TASK STATEMENT: Pick out each line below containing "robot".

(Extracted data entries)
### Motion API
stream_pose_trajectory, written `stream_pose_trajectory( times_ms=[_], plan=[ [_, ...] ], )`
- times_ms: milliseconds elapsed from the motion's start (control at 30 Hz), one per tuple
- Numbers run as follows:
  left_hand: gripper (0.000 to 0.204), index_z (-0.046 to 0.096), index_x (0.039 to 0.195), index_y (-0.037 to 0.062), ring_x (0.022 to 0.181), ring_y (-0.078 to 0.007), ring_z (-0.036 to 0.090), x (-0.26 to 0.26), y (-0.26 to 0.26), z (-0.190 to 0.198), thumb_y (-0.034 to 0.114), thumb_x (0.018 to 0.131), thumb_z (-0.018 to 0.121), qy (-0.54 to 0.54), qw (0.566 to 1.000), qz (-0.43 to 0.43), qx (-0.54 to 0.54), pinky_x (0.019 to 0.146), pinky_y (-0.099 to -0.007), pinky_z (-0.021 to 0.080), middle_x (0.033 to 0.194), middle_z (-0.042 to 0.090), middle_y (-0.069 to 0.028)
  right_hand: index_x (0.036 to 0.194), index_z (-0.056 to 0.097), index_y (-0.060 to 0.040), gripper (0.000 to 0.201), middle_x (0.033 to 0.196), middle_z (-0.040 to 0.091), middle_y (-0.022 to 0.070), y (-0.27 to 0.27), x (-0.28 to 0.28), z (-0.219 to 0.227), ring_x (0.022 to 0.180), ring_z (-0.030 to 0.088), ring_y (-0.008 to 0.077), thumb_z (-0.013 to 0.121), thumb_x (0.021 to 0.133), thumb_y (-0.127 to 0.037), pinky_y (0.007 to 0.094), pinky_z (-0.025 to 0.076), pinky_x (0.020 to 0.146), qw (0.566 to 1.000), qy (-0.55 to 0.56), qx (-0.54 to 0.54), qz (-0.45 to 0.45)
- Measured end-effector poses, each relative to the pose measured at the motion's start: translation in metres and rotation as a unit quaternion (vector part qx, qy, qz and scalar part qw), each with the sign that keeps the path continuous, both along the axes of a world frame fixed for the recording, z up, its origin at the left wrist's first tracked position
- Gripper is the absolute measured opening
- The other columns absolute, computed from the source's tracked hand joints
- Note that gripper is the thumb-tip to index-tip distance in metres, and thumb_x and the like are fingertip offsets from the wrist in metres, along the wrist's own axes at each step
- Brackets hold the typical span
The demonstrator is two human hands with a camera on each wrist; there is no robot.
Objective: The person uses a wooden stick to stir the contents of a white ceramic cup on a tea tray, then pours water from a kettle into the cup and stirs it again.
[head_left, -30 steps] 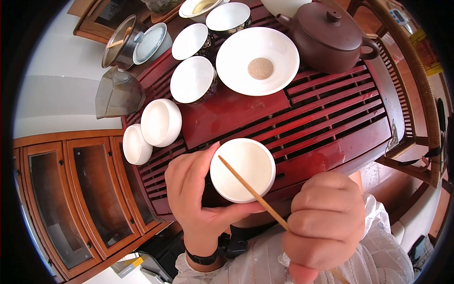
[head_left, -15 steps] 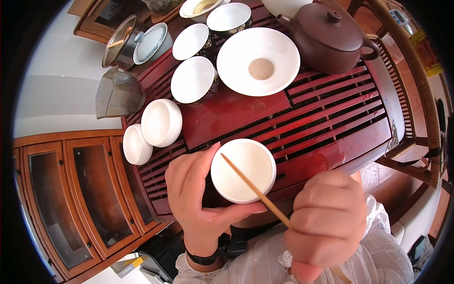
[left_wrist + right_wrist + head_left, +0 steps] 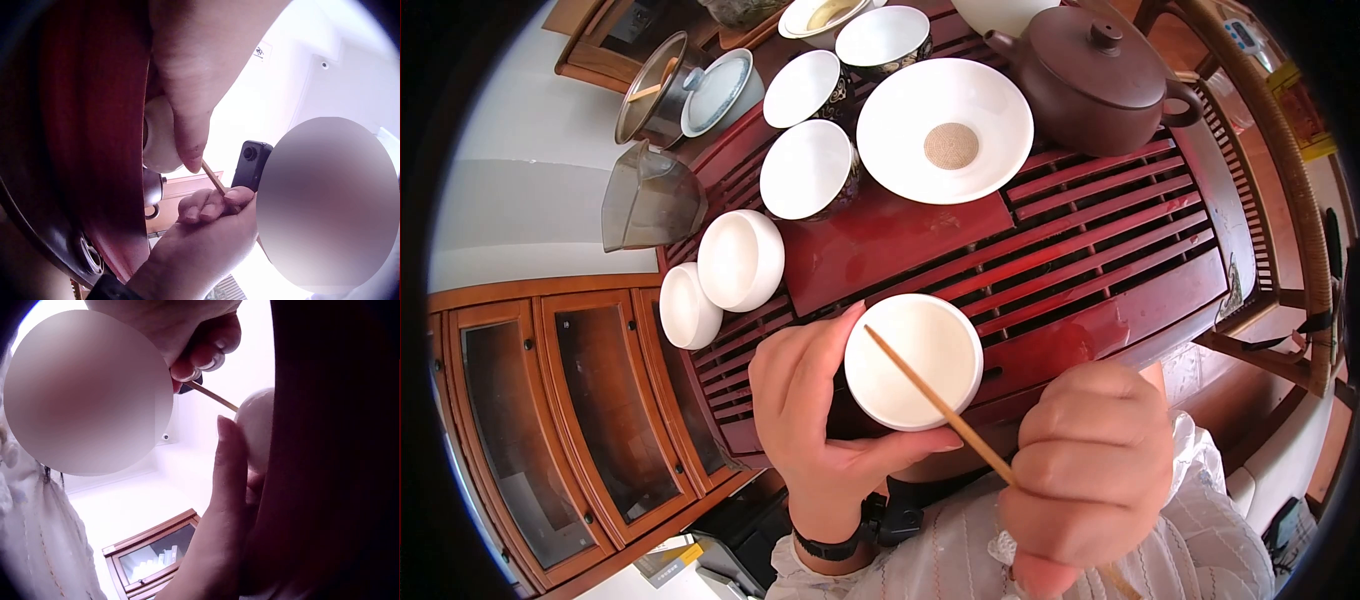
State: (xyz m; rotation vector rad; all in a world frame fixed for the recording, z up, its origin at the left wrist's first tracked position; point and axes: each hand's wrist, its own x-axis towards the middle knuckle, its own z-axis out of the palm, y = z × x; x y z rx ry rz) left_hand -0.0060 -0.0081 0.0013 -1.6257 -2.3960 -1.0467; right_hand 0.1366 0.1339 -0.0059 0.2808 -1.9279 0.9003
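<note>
In the head view a small white cup [image 3: 900,385] stands at the near edge of the tea tray, its open mouth facing up. My left hand [image 3: 810,400] holds it from the left, thumb along the near side and fingers round the far side. With fingers curled tight, my right hand [image 3: 1090,470] grips a thin wooden stick [image 3: 972,440]. The stick slants up to the left across the cup's mouth, and its lower end shows beneath the fist. Seen from the left wrist, the left thumb [image 3: 192,140] presses the cup's wall [image 3: 161,134].
Beyond the cup, the slatted red tea tray [image 3: 855,245] carries a wide white bowl [image 3: 890,150] with brown granules, a dark teapot [image 3: 1090,80], several patterned cups [image 3: 805,168] and two plain white cups [image 3: 740,258]. A clear pitcher [image 3: 650,200] stands left; a chair [image 3: 1305,200] is right.
The stick's tip and my right fist have shifted very slightly, up and to the right and then a little back. My left hand and the cup have stayed in place.
</note>
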Motion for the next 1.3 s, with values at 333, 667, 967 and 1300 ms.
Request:
stream_pose_trajectory(
  times_ms=[333, 667, 967, 1300],
  plan=[
    [0.089, 0.065, 0.113, 0.0011, 0.090, -0.0266, 0.059, -0.001, -0.002, -0.001, 0.055, 0.047, 0.088, 0.002, 1.000, 0.002, -0.003, 0.083, -0.0391, 0.045, 0.099, 0.064, -0.0084, 0.073, 0.057, -0.0057, 0.043, 0.060, 0.048, 0.0007, 0.006, -0.004, -0.004, 0.048, 0.047, 0.0142, 0.046, 0.101, -0.037, 0.0258, 0.034, 0.042, 0.999, 0.034, 0.021, 0.019],
    [0.089, 0.065, 0.114, 0.0013, 0.091, -0.0267, 0.059, -0.001, -0.001, -0.001, 0.054, 0.046, 0.088, -0.006, 1.000, 0.002, 0.001, 0.083, -0.0389, 0.044, 0.100, 0.064, -0.0085, 0.073, 0.057, -0.0059, 0.043, 0.060, 0.048, 0.0005, 0.004, -0.001, -0.002, 0.048, 0.047, 0.0145, 0.046, 0.101, -0.037, 0.0259, 0.034, 0.042, 1.000, 0.004, 0.004, 0.002],
    [0.089, 0.065, 0.114, 0.0011, 0.091, -0.0269, 0.059, -0.001, -0.001, -0.002, 0.054, 0.045, 0.089, -0.012, 1.000, -0.001, 0.006, 0.083, -0.0391, 0.044, 0.100, 0.064, -0.0089, 0.073, 0.057, -0.0060, 0.043, 0.059, 0.046, 0.0004, 0.007, -0.002, 0.000, 0.048, 0.047, 0.0147, 0.047, 0.101, -0.038, 0.0262, 0.034, 0.042, 1.000, -0.009, -0.004, -0.001],
    [0.089, 0.065, 0.113, 0.0004, 0.090, -0.0269, 0.059, -0.001, 0.000, -0.001, 0.055, 0.046, 0.088, 0.008, 1.000, -0.004, 0.000, 0.082, -0.0386, 0.044, 0.099, 0.065, -0.0090, 0.070, 0.055, -0.0033, 0.043, 0.060, 0.047, 0.0050, 0.008, -0.011, 0.001, 0.051, 0.049, 0.0202, 0.057, 0.093, -0.040, 0.0300, 0.038, 0.044, 0.995, 0.098, 0.034, -0.010]
  ],
)
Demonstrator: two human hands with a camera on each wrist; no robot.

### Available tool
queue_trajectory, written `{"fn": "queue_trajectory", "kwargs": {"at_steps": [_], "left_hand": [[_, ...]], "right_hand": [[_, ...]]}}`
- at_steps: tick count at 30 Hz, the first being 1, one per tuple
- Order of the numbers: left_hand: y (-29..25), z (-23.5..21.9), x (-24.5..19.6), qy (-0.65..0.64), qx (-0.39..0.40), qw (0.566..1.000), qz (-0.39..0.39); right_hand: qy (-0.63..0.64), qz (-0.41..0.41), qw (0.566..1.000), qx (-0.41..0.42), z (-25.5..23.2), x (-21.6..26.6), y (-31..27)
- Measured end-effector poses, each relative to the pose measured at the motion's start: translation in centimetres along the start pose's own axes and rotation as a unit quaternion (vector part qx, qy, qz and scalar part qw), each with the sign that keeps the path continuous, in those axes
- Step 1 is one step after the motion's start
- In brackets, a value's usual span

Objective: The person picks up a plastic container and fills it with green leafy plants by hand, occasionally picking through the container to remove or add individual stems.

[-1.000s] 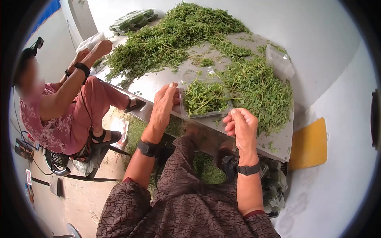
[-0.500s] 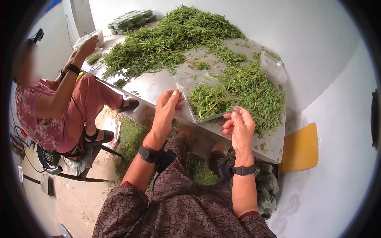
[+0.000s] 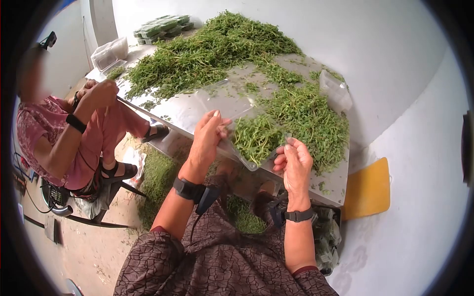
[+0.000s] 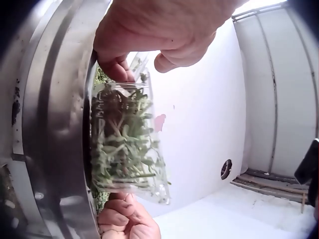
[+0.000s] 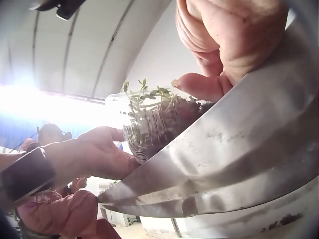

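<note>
A clear plastic clamshell box [image 3: 252, 166] filled with leafy green stems [image 3: 257, 139] is at the table's near edge, its lid folded back toward the far side. My left hand [image 3: 205, 140] holds the left end of the box, fingers curled at its edge. At the opposite end, my right hand [image 3: 296, 165] pinches the rim between thumb and curled fingers. Stems poke above the rim in the right wrist view, where the box [image 5: 144, 134] overlaps the metal table edge [image 5: 209, 164]. Part of the left fingers is hidden behind the box.
Loose greens [image 3: 217, 47] form a large heap across the metal table [image 3: 180, 106], with another pile [image 3: 316, 128] at right. Filled boxes [image 3: 163, 27] are stacked at the back left. Clear boxes [image 3: 335, 91] stand at the right edge. Another person [image 3: 59, 133] sits at left.
Both hands have drawn the box slightly toward me, and its near edge has dropped lower in view. The other person's hands have come down from the clear containers toward their lap.
</note>
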State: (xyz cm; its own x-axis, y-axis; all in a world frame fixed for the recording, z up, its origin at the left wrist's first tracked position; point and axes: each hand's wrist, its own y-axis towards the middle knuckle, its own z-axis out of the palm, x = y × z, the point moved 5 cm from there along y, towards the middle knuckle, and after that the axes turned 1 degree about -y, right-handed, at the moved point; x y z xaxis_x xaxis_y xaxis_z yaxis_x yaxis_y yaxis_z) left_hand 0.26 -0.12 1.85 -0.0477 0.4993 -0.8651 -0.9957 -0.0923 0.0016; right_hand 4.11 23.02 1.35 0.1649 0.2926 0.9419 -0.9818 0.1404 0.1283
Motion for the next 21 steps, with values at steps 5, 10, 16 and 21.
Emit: {"fn": "queue_trajectory", "kwargs": {"at_steps": [5,10,16,21], "left_hand": [[-0.3,-0.7,0.7,-0.01,-0.026,0.999,0.047],[-0.9,-1.1,1.3,-0.076,-0.055,0.989,0.116],[-3.2,-2.2,1.4,0.068,-0.161,0.961,0.214],[-7.9,1.0,-1.7,0.38,-0.069,0.776,0.499]], "right_hand": [[0.001,-0.008,1.0,-0.005,0.1,0.1,-0.2],[-0.015,-0.012,1.0,-0.01,0.2,0.4,-0.5],[-0.05,-0.032,0.998,-0.003,0.2,0.4,-0.7],[-0.062,-0.042,0.997,0.011,0.4,0.6,-0.7]]}}
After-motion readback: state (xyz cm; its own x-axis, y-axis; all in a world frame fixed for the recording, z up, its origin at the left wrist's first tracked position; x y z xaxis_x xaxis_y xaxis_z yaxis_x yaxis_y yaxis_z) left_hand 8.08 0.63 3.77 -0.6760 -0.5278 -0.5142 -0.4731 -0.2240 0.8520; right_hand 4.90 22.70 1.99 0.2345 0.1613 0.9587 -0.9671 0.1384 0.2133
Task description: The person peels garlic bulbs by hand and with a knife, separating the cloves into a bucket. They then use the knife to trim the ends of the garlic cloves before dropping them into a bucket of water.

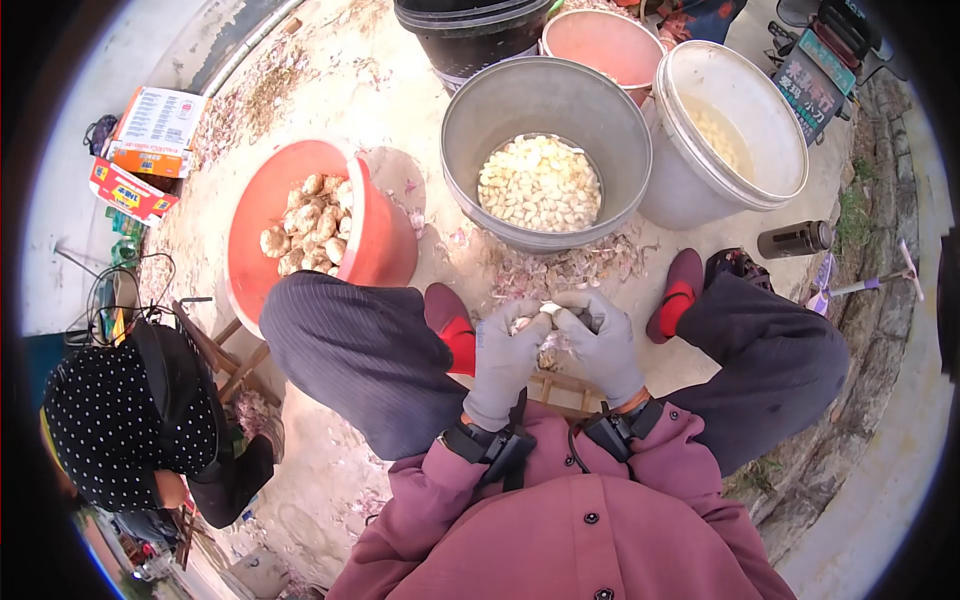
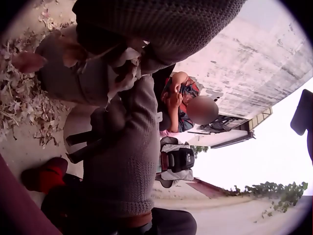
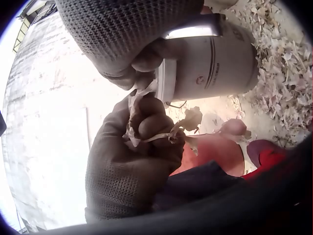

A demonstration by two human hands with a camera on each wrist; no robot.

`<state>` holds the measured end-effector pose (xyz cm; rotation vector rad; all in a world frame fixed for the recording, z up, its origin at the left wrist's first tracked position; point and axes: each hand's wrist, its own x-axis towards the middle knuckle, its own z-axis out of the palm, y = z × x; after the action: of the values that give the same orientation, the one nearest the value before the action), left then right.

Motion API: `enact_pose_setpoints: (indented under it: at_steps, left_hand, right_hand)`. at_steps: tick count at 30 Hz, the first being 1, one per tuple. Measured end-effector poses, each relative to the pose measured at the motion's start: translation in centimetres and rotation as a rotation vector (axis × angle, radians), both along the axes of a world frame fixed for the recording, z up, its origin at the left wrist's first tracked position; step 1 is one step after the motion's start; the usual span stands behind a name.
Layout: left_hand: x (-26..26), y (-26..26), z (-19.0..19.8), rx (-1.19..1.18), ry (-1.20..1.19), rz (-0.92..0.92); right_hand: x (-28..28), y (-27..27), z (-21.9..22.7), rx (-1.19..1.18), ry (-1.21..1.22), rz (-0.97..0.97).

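Observation:
My gloved left hand (image 1: pixel 503 355) and gloved right hand (image 1: pixel 605 345) meet between the knees, fingertips together. A pale garlic clove (image 1: pixel 549 308) shows between their thumbs. In the right wrist view, the left hand (image 3: pixel 124 161) curls its fingers round garlic with loose papery skin (image 3: pixel 190 120) hanging from it. The right hand (image 3: pixel 129 36) comes from above and pinches at the same garlic; its fingertips are partly hidden. Ahead stands a grey bucket (image 1: pixel 545 90) holding peeled cloves (image 1: pixel 540 183). To the left, a red basin (image 1: pixel 388 230) contains whole garlic bulbs (image 1: pixel 312 228).
A white bucket (image 1: pixel 685 180) with cloves in water stands right of the grey one, near a black bucket (image 1: pixel 470 45) and a pink tub (image 1: pixel 600 45). A flask (image 1: pixel 795 240) lies at right. Garlic skins (image 1: pixel 560 265) litter the ground. Another person (image 1: pixel 130 420) sits at left.

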<state>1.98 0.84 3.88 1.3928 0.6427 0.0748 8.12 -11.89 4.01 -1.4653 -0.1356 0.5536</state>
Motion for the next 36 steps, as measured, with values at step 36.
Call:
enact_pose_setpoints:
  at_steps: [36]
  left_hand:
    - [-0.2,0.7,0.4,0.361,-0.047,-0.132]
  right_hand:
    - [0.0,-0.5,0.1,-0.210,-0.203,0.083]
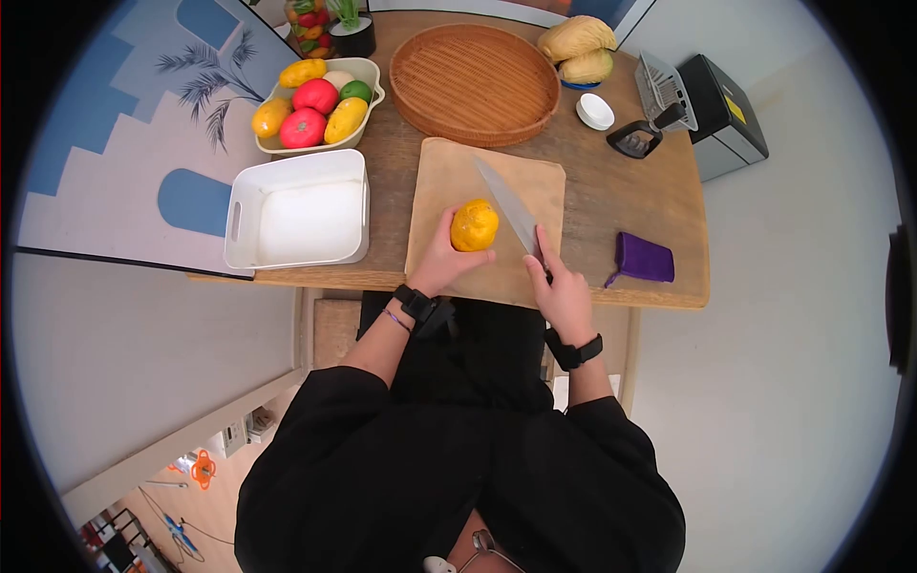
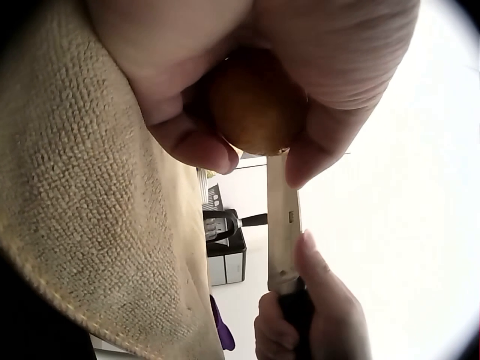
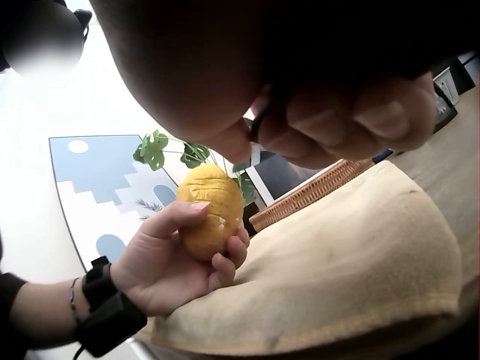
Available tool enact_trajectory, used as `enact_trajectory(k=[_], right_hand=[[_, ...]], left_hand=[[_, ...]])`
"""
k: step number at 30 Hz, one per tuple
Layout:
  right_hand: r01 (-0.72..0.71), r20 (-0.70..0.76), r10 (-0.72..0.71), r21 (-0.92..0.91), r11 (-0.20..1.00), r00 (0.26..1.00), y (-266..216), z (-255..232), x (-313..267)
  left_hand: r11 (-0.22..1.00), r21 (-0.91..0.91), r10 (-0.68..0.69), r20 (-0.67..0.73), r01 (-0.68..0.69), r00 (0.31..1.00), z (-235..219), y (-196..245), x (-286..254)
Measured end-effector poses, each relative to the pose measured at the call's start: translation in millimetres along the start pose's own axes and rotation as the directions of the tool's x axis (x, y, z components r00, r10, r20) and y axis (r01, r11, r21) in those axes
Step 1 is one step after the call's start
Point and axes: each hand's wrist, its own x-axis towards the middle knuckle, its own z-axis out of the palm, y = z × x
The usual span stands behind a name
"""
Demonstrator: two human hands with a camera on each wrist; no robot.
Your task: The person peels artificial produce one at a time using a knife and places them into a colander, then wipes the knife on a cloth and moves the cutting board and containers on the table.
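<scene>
My left hand [image 1: 449, 263] grips an oval yellow fruit [image 1: 475, 225] between thumb and fingers, above the tan cloth [image 1: 435, 181]. Creases run across the upper part of the yellow fruit [image 3: 210, 206] in the right wrist view. In my right hand [image 1: 564, 298] is a kitchen knife [image 1: 511, 205], its long blade pointing away and to the left, just right of the fruit. The black knife handle [image 2: 298, 319] lies inside the curled fingers, with the thumb up near the blade. From the left wrist, the blade shows behind the fruit [image 2: 259, 109].
A white bin [image 1: 358, 215] stands left of the cloth, with a cream basket [image 1: 375, 94] of mixed fruit behind it. Beyond the cloth lies a round woven tray [image 1: 478, 81]. At right are a purple pouch [image 1: 645, 258], a small white bowl [image 1: 595, 112] and a black-handled tool [image 1: 635, 140].
</scene>
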Motion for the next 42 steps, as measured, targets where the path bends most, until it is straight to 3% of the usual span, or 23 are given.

WRITTEN RESPONSE:
The demonstrator is two human hands with a camera on each wrist; there is no robot.
Demonstrator: two human hands with a camera on each wrist; no robot.
A demonstration by two human hands with a camera on each wrist; no robot.
Demonstrator: two human hands with a camera on each wrist; no robot.

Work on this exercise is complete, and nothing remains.